__ACTIVITY__
Would you retype exactly the lines below, starting with the one that has "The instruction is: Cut" and going on through the one that has "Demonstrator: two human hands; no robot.", with no pictures and nothing else?

(Records from a dataset)
====

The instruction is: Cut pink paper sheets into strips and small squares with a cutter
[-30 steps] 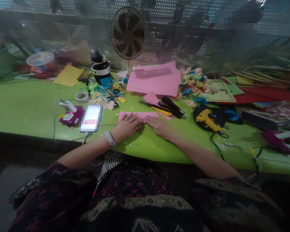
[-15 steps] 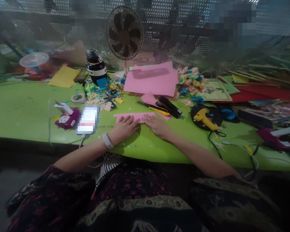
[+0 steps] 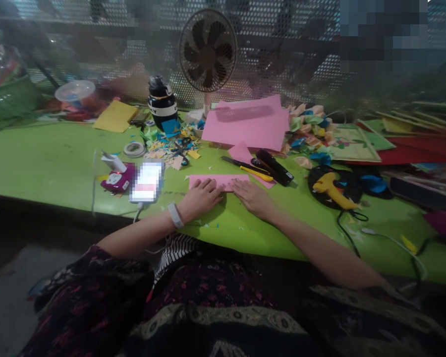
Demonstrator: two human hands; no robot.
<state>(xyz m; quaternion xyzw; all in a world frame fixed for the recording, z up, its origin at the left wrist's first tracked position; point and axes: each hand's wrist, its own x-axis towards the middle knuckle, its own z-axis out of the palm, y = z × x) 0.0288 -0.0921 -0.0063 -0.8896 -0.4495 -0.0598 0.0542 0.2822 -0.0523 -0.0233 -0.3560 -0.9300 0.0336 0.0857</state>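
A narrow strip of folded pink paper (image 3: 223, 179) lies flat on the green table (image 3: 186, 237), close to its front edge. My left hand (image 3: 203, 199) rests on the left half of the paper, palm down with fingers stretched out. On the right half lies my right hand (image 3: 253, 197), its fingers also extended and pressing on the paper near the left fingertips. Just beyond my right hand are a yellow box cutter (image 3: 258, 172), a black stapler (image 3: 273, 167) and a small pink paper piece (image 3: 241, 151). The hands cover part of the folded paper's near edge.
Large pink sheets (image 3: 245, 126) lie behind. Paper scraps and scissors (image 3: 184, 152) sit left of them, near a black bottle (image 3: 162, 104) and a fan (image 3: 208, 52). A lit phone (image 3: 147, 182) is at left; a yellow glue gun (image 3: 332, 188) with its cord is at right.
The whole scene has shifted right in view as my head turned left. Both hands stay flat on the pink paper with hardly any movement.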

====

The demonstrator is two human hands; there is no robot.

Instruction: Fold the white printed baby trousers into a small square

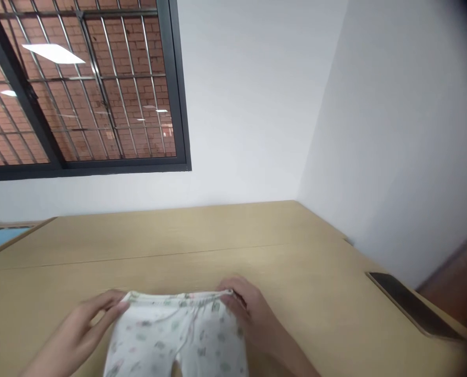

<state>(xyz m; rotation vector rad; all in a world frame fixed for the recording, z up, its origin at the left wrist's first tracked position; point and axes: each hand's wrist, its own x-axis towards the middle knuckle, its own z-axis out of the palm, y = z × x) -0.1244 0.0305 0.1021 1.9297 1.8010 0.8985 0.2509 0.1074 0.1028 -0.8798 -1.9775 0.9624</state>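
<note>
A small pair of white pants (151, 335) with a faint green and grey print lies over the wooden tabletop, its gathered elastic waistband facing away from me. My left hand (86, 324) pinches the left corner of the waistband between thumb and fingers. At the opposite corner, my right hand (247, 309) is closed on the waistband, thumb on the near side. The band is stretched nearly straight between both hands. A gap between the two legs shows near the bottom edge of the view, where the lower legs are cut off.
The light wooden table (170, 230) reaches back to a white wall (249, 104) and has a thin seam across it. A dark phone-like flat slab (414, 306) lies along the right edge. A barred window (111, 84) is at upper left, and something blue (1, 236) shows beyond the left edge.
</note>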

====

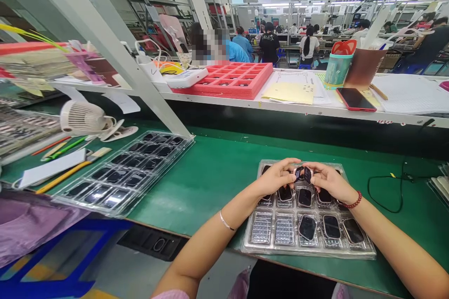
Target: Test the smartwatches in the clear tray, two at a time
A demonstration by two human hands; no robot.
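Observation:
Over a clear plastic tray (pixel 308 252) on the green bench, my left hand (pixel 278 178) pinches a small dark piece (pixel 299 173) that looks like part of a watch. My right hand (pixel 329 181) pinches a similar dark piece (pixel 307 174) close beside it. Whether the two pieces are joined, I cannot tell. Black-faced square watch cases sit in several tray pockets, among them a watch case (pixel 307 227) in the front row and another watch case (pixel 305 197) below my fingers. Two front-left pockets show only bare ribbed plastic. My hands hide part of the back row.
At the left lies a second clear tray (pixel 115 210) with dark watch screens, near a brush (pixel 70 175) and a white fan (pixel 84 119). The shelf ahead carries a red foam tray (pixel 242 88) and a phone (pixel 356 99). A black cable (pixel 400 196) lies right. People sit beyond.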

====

__RESULT OF THIS TASK__
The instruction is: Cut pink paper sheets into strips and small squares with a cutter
[-30 steps] 
[-15 steps] 
[+0 steps] 
Demonstrator: two human hands; no robot.

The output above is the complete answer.